OK. Here’s one thing which in the end may be profound. The secret weapon in that novel is the police. Lisa Nova’s relationship with the cops – both good and bad – helps both move the plot forward and keep it on track once the basic questions being asked are on display.

Homicide detectives Bluestone and Brown ask out loud the questions about what’s going on which the reader is asking while (hopefully) gripped by and caught up in the plot. They spell things out. They ask “What the hell is going on?” Then when they try to answer these questions it brings things down to earth.

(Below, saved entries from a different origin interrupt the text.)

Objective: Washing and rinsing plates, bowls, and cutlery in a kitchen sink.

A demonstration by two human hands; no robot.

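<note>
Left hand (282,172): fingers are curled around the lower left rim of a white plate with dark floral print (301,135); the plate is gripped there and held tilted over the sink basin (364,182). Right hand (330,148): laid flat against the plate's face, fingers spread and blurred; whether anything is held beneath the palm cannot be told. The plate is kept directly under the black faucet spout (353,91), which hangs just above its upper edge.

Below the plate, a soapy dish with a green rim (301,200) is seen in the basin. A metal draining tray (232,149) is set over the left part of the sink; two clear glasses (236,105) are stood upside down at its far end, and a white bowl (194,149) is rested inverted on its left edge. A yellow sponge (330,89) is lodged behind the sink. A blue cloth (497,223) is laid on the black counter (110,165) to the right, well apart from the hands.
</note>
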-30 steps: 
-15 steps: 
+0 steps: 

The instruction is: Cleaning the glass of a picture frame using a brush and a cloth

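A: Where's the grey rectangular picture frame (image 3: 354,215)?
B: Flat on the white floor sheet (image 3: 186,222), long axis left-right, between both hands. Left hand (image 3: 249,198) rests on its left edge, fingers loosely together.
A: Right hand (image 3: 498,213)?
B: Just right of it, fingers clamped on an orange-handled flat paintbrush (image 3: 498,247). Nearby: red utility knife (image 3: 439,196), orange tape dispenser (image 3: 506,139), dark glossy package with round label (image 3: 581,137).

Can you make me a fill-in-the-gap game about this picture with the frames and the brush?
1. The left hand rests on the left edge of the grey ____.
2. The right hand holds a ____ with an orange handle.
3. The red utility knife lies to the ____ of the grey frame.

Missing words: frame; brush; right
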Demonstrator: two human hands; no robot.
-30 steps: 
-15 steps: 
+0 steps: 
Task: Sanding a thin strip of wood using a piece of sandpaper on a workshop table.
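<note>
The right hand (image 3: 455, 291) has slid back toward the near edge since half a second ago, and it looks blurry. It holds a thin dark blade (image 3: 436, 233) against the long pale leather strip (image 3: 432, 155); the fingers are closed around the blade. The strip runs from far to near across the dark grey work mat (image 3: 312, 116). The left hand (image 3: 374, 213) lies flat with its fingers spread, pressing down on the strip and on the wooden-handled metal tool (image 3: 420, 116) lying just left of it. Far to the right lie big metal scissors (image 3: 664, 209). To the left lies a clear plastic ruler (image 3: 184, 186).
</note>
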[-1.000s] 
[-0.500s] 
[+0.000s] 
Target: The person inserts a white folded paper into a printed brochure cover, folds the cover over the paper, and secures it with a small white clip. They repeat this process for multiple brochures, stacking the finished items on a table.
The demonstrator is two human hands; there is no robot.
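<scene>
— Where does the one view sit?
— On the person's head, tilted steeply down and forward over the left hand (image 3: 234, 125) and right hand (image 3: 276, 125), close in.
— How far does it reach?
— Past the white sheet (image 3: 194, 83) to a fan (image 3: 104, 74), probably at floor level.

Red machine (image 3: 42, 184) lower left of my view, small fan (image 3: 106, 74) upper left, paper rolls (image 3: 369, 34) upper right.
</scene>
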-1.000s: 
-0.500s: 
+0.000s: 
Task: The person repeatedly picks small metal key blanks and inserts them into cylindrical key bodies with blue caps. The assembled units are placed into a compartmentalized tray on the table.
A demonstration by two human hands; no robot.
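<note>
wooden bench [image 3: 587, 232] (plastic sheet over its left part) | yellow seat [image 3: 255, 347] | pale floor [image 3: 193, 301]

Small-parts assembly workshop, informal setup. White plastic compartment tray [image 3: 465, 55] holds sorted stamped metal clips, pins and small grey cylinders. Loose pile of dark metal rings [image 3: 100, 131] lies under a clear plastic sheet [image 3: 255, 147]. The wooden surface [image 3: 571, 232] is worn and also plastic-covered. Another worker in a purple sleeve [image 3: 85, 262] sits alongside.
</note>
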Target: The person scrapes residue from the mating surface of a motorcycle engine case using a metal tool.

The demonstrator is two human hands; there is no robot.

Because I’m interested, both here and in my novel Stainless, in being as realistic as possible. Yes. I’m not interested in the incredible if it’s sheerly incredible, if it’s fantastic, if it doesn’t seem to make any sense. No. When the events are both incredible and yet work, make sense in the common-sense ordinary reality we all share and live in every day… that’s when the mystery is much more intense for me than if it’s just special-effects demons flying through the air.

This doesn’t mean, obviously, that I’m going to avoid what life is like when you’re in a dream. That dream-reality, however you try to blink it away or dismiss it when you wake up, is made out of the same stuff as any memory you may hold onto of your life, the neurons compose the same kind of inner cinema – which when you’re on your death-bed may well be all you have left of the life you’ve lived on earth.

Just so, how you exist in other people’s memories will be all that’s left of you when you are dead. When everyone has forgotten you then you no longer exist.

I want the reader to generate an inner film when they read Brand New Cherry Flavor, an inner film which they can inhabit and walk around in and remember later on. That’s how it existed for me when I wrote it and that’s what I want to experience whenever I read something intense.

Here again is where the cops come in. While I was working nights in the Emergency Room, we saw so many victims of violent crime that we also came to know well all the local cops. One homicide detective was in love with one of our nurses, so he came in all the time. Others came in as needed, or just to hang out. I heard a lot of their stories, and gradually became familiar with how cops in general view the world.

I’m sure I sought to emulate this certain brand of “cool” as I dealt with the people who came in bleeding or crazy or… telling me something I’d never heard about before.

I remember a prostitute who told me – and I was out there alone with her, I had to listen, there was no one else around – about how in her candle-lit bedroom Johnny was sometimes hiding in the closet, she knew he heard everything she was doing with the men in her bed. And he had an axe.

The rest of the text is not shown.